Vectors expressing anti-sense versions of genes involved in the induction or maintenance of pain were first tested by the Wilson and Yeomans labs. While activation of NMDA-R by glutamate leads to pain induction, both non-viral plasmid DNA vectors (Lee et al., 2004; Tan et al., 2010; Tan et al., 2005) and AAV (Garraway et al., 2009) expressing anti-sense NMDA-R in nociceptive pain models led to a reduction in flinching and mechanical allodynia (Table 2D). Similarly, HSV anti-sense vectors to the GABA-R (Jones et al., 2005) or mu opioid receptor (Jones et al., 2003; Zhang et al., 2008) altered nociceptive pain paw withdrawl latency (Table 2D). Additionally, HSV or protein-nucleic acid vectors expressing sodium or calcium channel anti-sense constructs were efficacious in a CFA nociceptive pain model (Yeomans et al., 2005) or a SNL neuropathic pain model (Fossat et al., 2010). A very recent study using HSV vectors expressing a Na_vα anti-sense construct led to reduced expression of both Na_vl.7 and Na_v 1.8 that resulted in changes in both thermal hyperalgesia and cold allodynia in streptozotocin-treated rats with painful diabetic neuropathy (Chattopadhyay et al., 2012). HSV vectors expressing anti-sense to CGRP (Tzabazis et al., 2007) reduced thermal hyperalgesia in a heat-induced pain model and paw withdrawl latency in a capsaicin-induced model of nociceptive pain (Table 2D). Injection of plasmid DNA vectors expressing anti-sense to TLR4 (Lan et al., 2010) or alpha-hydroxysteroid oxido-reductase (Patte-Mensah et al., 2010) resulted in reduced mechanical allodynia and ambulatory pain scores in behavioral studies of neuropathic pain following direct injection into the spinal cord (Table 2D). Anti-sense to GTP cyclohydrolase I delivered by AAV in a SNI model of neuropathic pain led to decreased mechanical allodynia after sciatic nerve injection (Kim et al., 2009b). Finally, LV mediated PKCγ anti-sense expression (Song et al., 2010) altered morphine-induced mechanical allodynia and paw withdrawl latency (Table 2D) following intrathecal injection into the sub-arachnoid space. Considering that the anti-sense approaches have employed vectors expressing complete or partial anti-sense constructs rather than regions that have previously been determined to reduce expression of the target gene, the overall results have been quite remarkable.

f.
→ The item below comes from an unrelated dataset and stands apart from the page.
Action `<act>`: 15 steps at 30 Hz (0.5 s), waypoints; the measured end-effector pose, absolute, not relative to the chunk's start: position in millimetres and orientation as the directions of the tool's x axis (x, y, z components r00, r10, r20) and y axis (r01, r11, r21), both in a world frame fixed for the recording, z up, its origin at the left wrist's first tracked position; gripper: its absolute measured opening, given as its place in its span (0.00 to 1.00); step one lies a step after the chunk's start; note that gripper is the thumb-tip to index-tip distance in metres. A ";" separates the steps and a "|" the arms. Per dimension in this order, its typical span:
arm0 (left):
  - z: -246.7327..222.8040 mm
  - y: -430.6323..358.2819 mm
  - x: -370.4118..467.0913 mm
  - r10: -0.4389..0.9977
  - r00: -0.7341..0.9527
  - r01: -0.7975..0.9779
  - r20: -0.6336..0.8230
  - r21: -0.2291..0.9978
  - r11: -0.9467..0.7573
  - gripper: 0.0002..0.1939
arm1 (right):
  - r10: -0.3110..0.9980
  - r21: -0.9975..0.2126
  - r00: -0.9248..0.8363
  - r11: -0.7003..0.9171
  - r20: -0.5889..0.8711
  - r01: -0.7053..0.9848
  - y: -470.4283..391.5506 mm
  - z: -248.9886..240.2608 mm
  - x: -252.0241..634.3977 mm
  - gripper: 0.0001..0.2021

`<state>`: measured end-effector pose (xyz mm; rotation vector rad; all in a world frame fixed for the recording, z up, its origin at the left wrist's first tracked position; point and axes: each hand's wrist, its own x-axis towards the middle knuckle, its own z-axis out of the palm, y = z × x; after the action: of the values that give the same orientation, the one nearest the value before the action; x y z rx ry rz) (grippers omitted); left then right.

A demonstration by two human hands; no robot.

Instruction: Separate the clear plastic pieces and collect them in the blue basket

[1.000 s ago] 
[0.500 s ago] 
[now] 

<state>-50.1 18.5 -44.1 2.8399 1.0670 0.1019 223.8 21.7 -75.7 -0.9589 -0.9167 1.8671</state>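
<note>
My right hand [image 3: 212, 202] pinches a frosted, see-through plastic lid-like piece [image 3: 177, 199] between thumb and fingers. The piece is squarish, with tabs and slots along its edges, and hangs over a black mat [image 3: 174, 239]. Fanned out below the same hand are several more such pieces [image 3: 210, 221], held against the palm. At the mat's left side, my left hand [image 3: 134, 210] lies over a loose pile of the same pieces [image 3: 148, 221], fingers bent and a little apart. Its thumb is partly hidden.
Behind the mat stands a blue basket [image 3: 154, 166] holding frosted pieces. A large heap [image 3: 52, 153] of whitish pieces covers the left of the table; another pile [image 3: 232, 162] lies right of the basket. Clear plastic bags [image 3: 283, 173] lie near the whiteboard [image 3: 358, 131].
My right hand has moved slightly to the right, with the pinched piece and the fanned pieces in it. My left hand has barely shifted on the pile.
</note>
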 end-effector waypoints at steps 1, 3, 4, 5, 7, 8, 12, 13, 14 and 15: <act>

TRPV1 modulator gene therapy

The vanilloid receptor TRPV1 is a pro-nociceptive cationic channel activated by the binding of protons, capsaicin, endovanilloids and noxious heat, indicating an important role in pain signaling. Several nociceptive pain mediators can up-regulate expression of protein kinase C-epsilon (PKCε), which phosphorylates TRPV1 in response to binding of capsaicin or other TRPV1 agonists. HSV vectors expressing a dominant-negative form of PKCε (Table 2E) increased the paw withdrawl latency following footpad injection of vector in a capsaicin-induced model of nociceptive pain (Srinivasan et al., 2008).

Recent work by the Glorioso lab has developed a two-vector HSV co-infection system to select for novel TRPV1-inhibitory genes (Srinivasan et al., 2007). In the presence of capsaicin, replication of a TRPV1-expressing HSV vector was blocked as a result of cell death due to calcium overload. However, replication could be rescued by expression of a dominant-negative form of TRPV1 from a second HSV vector. This observation holds promise for the use of HSV-based cDNA libraries (Wolfe et al., 2010) to select for genes that negatively regulate TRPV1 or other ion channels involved in pain signaling.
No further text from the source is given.